Né en mars 1685 à Eisenach, Jean-Sébastien Bach était issu d'une prestigieuse lignée musicale qui remontait à plusieurs générations. Son père, Johann Ambrosius Bach, qui était le musicien de la ville, lui enseigna le violon alors qu'il n'avait même pas 6 ans. Le jeune Bach intégra l'école luthérienne à l'âge de 7 ans, où il fut immergé dans les études religieuses. Bach vivait alors avec son frère aîné, Johann Christoph, l'organiste de l'église, qui lui apprit cet instrument.
En 1703, Jean-Sébastien donna son premier concert, jouant du violon, de l'orgue et d'autres instruments à la cour du duc Johann Ernst à Weimar. Musicien doué et admiré, il occupa diverses fonctions au sein d'églises et de cours pendant plusieurs années, durant lesquelles il se mit à composer des pièces originales de plus en plus audacieuses.
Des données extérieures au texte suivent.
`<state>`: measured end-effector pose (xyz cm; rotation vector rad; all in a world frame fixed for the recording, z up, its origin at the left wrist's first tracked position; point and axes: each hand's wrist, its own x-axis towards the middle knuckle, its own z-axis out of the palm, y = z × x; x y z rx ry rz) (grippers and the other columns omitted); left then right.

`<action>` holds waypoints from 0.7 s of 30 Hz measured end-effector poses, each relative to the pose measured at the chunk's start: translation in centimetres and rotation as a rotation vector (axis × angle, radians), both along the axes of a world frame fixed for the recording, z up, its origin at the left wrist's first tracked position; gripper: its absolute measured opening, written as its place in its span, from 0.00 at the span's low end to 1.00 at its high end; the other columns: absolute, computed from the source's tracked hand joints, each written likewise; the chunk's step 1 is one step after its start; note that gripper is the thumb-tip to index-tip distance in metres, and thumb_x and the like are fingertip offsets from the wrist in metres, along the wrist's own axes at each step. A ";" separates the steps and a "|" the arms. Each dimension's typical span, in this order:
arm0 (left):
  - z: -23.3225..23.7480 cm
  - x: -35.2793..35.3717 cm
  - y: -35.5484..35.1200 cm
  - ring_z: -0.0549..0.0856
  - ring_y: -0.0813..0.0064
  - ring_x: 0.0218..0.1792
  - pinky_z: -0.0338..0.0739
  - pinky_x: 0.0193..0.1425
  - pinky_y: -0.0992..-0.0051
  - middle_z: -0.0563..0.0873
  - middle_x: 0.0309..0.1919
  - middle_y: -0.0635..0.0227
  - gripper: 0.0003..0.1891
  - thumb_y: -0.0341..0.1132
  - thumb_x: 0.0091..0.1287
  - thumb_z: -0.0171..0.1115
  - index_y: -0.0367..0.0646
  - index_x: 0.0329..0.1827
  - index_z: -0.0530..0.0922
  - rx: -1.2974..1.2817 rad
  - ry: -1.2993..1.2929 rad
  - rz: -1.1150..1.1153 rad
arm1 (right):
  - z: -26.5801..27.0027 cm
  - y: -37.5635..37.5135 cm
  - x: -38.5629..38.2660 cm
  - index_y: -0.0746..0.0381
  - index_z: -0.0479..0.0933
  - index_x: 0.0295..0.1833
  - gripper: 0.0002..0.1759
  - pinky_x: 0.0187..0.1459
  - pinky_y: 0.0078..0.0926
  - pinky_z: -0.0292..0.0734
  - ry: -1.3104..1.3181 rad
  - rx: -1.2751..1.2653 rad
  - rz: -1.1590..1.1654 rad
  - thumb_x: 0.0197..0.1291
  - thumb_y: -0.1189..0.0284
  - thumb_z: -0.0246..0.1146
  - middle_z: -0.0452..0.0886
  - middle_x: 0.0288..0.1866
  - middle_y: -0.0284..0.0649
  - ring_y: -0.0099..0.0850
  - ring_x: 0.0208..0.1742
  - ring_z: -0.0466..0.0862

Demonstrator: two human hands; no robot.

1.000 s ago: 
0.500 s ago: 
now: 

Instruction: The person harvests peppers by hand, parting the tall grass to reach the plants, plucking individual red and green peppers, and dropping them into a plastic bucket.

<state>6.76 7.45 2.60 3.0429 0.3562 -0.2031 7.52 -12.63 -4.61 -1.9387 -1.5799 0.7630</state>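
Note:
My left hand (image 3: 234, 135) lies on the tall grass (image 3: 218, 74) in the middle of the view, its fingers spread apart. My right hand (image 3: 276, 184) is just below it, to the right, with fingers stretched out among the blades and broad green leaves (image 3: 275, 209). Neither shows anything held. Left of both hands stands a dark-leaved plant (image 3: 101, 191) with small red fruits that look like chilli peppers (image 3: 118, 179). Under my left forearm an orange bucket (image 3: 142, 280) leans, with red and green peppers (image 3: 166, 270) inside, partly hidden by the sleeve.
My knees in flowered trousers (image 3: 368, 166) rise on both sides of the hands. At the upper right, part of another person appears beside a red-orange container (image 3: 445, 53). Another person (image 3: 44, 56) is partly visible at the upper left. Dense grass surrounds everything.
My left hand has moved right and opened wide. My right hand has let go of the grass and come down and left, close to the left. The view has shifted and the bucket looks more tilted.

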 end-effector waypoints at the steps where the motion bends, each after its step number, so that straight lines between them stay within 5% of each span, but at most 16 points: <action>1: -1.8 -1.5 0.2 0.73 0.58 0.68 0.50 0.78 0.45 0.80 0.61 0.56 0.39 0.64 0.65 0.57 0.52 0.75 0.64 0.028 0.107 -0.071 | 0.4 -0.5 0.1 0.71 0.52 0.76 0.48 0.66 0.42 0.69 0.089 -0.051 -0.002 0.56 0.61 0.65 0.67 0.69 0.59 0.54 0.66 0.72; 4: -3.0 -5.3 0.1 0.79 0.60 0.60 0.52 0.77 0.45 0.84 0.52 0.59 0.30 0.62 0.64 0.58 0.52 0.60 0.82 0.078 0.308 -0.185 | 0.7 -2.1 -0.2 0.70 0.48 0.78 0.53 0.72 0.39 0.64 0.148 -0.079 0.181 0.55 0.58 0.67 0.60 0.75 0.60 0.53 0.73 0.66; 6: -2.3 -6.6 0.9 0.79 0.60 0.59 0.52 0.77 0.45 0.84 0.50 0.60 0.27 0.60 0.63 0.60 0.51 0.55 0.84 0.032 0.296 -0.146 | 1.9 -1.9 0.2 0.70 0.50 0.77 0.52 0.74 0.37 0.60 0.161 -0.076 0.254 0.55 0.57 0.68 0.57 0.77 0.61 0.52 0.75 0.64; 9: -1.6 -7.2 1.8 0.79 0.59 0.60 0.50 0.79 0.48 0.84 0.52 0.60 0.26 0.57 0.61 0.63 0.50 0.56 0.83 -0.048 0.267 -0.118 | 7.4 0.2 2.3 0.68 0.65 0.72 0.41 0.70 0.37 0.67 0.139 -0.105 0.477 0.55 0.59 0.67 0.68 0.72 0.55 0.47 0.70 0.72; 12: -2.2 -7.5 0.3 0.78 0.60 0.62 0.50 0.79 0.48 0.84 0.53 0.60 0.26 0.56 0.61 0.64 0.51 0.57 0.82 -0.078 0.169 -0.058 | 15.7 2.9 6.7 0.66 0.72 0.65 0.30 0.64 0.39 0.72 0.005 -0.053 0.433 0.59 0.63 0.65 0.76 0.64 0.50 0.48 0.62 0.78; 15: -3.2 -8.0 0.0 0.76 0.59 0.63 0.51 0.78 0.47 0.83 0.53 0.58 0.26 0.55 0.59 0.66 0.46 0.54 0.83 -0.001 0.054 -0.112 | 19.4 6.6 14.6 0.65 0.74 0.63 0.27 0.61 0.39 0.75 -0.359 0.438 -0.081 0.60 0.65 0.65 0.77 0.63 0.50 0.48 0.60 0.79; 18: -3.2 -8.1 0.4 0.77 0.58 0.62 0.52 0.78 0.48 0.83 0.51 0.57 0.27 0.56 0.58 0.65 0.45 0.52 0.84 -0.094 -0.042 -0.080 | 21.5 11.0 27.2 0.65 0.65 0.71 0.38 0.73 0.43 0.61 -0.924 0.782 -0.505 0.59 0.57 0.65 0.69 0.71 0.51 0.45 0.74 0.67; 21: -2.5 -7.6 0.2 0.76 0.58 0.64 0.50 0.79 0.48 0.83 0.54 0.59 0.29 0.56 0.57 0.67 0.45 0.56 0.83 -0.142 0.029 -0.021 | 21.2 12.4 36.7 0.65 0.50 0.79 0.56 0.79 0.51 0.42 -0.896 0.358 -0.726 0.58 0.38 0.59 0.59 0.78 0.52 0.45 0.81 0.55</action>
En 1717, Bach accepta un poste à la cour du prince Léopold d'Anhalt-Köthen. Là, en hommage au duc de Brandebourg, Bach composa une série d'œuvres musicales, les Concertos brandebourgeois, considérés par de nombreux critiques comme la plus grande expression musicale de la civilisation.
Bach, qui ne s'installa jamais, partit à Leipzig où il devint organiste et professeur à l'église saint Thomas. Au cours des années qui suivirent, il créa un certain nombre de compositions religieuses qui lui valurent une célébrité accrue, mais en 1740, sa vision commença à faiblir. Malgré tout, il continua de jouer et de composer, achevant sa dernière œuvre connue en 1749. Un an plus tard, il fut victime d'une attaque et mourut en juillet 1750.